» **Work task**
The answer must be every line of the data that holds the word "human".

-------

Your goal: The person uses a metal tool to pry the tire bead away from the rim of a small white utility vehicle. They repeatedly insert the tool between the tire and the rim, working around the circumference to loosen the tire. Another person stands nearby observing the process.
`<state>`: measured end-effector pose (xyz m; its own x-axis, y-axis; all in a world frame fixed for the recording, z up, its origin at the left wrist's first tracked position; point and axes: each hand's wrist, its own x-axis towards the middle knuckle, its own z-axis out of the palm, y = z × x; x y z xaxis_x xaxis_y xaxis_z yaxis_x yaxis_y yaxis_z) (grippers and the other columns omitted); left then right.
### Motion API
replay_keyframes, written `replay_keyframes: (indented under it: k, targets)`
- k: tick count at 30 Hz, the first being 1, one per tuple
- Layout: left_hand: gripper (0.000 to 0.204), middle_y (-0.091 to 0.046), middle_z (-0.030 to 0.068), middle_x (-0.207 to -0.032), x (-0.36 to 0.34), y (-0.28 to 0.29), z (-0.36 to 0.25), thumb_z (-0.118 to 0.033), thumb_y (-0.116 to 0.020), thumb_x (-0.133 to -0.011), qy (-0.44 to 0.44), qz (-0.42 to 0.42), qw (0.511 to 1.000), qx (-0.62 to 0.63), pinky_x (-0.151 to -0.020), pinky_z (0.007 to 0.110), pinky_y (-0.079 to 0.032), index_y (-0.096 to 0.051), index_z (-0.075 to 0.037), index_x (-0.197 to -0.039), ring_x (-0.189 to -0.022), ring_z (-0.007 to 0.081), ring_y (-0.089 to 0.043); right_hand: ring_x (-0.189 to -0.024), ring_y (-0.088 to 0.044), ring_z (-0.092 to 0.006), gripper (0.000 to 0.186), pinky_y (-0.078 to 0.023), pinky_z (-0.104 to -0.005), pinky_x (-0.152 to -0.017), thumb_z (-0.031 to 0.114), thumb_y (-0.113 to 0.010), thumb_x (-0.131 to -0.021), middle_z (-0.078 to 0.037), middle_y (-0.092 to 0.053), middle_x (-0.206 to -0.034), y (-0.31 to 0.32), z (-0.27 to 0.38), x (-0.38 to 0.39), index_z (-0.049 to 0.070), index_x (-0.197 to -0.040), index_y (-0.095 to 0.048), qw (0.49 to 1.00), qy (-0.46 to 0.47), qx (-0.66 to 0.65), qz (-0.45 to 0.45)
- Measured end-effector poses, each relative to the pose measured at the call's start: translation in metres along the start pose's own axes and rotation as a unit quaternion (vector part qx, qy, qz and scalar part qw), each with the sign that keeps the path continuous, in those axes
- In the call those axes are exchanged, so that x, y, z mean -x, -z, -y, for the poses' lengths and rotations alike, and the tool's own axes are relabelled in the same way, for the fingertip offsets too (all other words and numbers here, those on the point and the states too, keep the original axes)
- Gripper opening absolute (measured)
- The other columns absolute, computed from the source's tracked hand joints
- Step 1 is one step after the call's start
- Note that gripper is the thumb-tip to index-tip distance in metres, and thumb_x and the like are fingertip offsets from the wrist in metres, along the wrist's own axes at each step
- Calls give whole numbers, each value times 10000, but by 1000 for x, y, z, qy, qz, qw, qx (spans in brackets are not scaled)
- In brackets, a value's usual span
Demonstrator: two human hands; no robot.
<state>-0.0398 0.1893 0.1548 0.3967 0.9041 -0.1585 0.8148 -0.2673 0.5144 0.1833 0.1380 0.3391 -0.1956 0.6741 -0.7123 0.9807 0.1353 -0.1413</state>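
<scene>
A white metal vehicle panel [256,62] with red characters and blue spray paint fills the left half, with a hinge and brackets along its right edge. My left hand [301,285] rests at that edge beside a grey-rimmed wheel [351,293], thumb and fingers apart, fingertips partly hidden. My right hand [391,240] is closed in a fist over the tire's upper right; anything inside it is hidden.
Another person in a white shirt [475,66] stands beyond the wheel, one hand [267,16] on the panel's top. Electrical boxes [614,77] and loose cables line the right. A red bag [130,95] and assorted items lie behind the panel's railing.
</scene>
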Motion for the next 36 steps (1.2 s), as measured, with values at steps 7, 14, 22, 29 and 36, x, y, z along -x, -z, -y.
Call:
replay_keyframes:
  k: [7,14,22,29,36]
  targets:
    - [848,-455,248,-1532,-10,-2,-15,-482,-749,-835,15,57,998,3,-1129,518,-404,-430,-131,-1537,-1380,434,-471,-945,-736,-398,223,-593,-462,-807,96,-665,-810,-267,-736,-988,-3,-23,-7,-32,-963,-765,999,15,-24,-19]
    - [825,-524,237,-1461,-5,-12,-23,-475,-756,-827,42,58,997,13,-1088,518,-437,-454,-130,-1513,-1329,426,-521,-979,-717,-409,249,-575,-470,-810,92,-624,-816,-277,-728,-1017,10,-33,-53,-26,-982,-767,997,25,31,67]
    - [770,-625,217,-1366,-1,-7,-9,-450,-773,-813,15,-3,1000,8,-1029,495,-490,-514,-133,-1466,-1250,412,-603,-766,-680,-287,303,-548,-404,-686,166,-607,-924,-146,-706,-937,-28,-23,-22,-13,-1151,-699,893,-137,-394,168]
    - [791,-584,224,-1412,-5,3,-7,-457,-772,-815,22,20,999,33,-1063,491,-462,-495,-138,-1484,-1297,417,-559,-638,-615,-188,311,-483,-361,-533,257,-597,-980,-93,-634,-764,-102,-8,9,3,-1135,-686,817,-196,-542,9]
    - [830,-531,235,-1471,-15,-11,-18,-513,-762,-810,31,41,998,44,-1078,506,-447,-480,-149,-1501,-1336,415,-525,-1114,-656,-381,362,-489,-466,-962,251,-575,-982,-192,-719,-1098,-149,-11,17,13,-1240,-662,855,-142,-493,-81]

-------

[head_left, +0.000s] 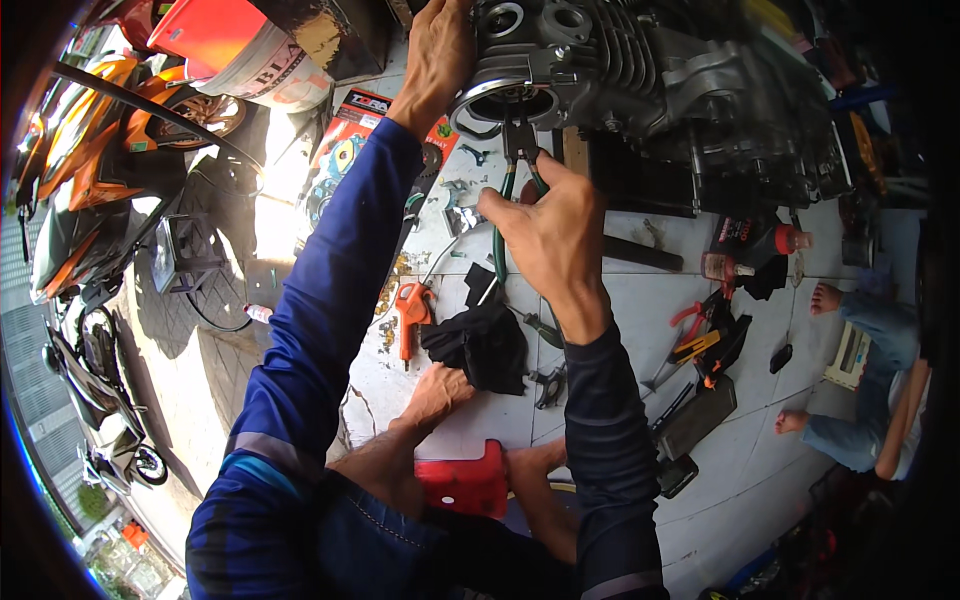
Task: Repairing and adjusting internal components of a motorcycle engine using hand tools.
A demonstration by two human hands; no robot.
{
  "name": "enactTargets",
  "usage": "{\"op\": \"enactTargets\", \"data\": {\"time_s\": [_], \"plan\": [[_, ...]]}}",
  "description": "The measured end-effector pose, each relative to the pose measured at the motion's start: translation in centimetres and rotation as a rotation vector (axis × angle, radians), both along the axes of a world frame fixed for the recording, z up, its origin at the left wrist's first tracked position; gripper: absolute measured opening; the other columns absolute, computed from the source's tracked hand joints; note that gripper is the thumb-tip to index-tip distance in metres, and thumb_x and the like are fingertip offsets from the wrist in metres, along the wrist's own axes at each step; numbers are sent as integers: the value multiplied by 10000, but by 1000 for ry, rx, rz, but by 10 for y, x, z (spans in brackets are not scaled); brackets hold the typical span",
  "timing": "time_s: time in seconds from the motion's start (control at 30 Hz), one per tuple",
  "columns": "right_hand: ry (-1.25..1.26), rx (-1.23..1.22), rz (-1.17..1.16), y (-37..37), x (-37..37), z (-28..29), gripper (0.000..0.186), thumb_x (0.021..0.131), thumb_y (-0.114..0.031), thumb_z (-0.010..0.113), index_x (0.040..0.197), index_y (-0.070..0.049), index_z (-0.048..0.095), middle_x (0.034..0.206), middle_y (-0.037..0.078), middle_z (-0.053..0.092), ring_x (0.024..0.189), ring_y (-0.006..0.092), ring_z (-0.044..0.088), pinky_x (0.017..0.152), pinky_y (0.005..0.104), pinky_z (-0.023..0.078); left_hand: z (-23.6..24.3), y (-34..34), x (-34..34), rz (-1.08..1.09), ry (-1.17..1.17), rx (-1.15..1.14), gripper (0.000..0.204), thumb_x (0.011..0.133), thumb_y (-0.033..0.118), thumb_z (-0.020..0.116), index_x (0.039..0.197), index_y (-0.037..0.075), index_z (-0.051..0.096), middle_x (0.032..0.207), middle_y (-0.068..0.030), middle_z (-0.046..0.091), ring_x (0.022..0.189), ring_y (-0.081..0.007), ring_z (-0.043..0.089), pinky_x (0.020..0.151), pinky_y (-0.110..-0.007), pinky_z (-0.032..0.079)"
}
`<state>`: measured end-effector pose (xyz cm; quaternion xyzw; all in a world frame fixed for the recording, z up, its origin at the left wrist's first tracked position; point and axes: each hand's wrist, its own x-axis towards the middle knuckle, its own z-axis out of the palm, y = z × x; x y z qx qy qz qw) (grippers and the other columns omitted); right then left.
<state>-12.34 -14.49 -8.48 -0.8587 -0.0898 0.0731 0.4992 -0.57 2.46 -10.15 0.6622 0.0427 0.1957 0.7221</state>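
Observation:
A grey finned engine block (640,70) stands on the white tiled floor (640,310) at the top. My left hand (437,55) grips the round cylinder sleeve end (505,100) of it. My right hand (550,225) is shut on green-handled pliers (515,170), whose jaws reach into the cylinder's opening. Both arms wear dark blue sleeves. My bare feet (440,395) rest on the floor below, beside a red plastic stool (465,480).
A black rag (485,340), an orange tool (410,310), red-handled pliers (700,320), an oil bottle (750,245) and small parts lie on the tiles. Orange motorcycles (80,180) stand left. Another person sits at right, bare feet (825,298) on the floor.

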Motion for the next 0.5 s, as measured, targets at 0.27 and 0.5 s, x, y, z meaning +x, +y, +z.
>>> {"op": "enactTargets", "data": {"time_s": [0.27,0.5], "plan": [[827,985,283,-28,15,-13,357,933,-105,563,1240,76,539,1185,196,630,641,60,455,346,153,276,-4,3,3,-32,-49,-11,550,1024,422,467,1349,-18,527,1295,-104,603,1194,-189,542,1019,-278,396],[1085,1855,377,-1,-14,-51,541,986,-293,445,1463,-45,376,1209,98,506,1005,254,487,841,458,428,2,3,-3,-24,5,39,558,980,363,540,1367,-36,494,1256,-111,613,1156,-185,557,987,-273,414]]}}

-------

» **Answer box**
Demonstrator: two human hands; no robot.
A demonstration by two human hands; no robot.

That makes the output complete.